(INSTRUCTIONS FOR THE TASK): Reproduce the material that follows, please, but only from its first line to the line containing "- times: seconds", inclusive.

==================================================

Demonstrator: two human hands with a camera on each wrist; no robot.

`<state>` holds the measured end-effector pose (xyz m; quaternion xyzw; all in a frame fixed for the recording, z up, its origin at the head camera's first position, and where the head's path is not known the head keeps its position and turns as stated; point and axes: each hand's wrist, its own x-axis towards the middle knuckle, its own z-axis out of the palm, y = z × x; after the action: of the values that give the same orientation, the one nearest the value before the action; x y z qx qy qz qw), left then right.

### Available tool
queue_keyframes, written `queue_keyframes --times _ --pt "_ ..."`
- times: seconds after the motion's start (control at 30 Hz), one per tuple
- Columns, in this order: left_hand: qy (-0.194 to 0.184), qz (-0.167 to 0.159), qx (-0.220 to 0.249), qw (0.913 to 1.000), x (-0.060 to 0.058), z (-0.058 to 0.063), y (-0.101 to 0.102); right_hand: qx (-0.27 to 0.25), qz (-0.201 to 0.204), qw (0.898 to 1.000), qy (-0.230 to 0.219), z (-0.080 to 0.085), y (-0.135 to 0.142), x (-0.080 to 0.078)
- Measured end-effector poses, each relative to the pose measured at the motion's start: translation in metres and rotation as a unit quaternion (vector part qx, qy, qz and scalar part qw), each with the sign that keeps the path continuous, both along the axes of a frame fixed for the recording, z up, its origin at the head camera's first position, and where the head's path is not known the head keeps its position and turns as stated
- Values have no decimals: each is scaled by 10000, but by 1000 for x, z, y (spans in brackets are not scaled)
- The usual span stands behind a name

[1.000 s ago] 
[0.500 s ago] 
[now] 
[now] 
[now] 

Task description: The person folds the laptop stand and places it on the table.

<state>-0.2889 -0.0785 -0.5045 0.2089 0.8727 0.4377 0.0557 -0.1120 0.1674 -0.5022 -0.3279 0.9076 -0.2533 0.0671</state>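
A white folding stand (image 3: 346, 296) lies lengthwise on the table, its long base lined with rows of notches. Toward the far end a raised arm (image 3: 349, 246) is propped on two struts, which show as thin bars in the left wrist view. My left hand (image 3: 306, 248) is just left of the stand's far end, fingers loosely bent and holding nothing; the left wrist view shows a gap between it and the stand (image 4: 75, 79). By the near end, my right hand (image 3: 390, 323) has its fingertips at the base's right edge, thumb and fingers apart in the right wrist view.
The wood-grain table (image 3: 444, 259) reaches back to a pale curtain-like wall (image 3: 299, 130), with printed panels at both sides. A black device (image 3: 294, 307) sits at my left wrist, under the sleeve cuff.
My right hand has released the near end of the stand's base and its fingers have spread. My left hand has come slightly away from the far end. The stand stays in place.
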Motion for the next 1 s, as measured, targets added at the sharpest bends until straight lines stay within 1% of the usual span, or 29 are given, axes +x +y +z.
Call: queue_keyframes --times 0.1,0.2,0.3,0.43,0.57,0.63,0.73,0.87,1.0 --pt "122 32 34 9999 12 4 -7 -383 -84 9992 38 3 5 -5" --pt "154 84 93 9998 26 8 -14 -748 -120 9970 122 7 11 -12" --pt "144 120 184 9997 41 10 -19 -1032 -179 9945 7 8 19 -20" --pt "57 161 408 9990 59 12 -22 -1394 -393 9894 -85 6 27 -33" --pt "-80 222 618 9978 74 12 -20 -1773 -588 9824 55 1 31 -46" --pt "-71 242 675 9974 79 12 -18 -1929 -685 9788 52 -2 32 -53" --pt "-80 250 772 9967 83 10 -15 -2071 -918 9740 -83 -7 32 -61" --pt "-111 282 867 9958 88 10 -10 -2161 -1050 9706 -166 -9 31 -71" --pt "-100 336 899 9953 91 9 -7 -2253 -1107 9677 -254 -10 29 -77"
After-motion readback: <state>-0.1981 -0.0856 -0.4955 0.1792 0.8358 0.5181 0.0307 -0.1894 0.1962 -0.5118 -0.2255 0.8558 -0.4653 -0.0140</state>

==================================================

(WRITTEN RESPONSE):
Demonstrator: two human hands with a camera on each wrist; no robot.

`<state>` holds the measured end-effector pose (xyz m; quaternion xyzw; all in a frame fixed for the recording, z up, its origin at the head camera's first position, and where the head's path is not known the head keeps its position and turns as stated; point and axes: each hand's wrist, its own x-axis towards the middle knuckle, its own z-axis out of the palm, y = z × x; after the action: of the values that give the same orientation, the one nearest the value before the action; x y z qx qy qz qw), left then right.

### Available tool
queue_keyframes, written `queue_keyframes --times _ --pt "_ ..."`
- times: seconds after the motion's start (control at 30 Hz), one per tuple

What was asked now has a complete answer.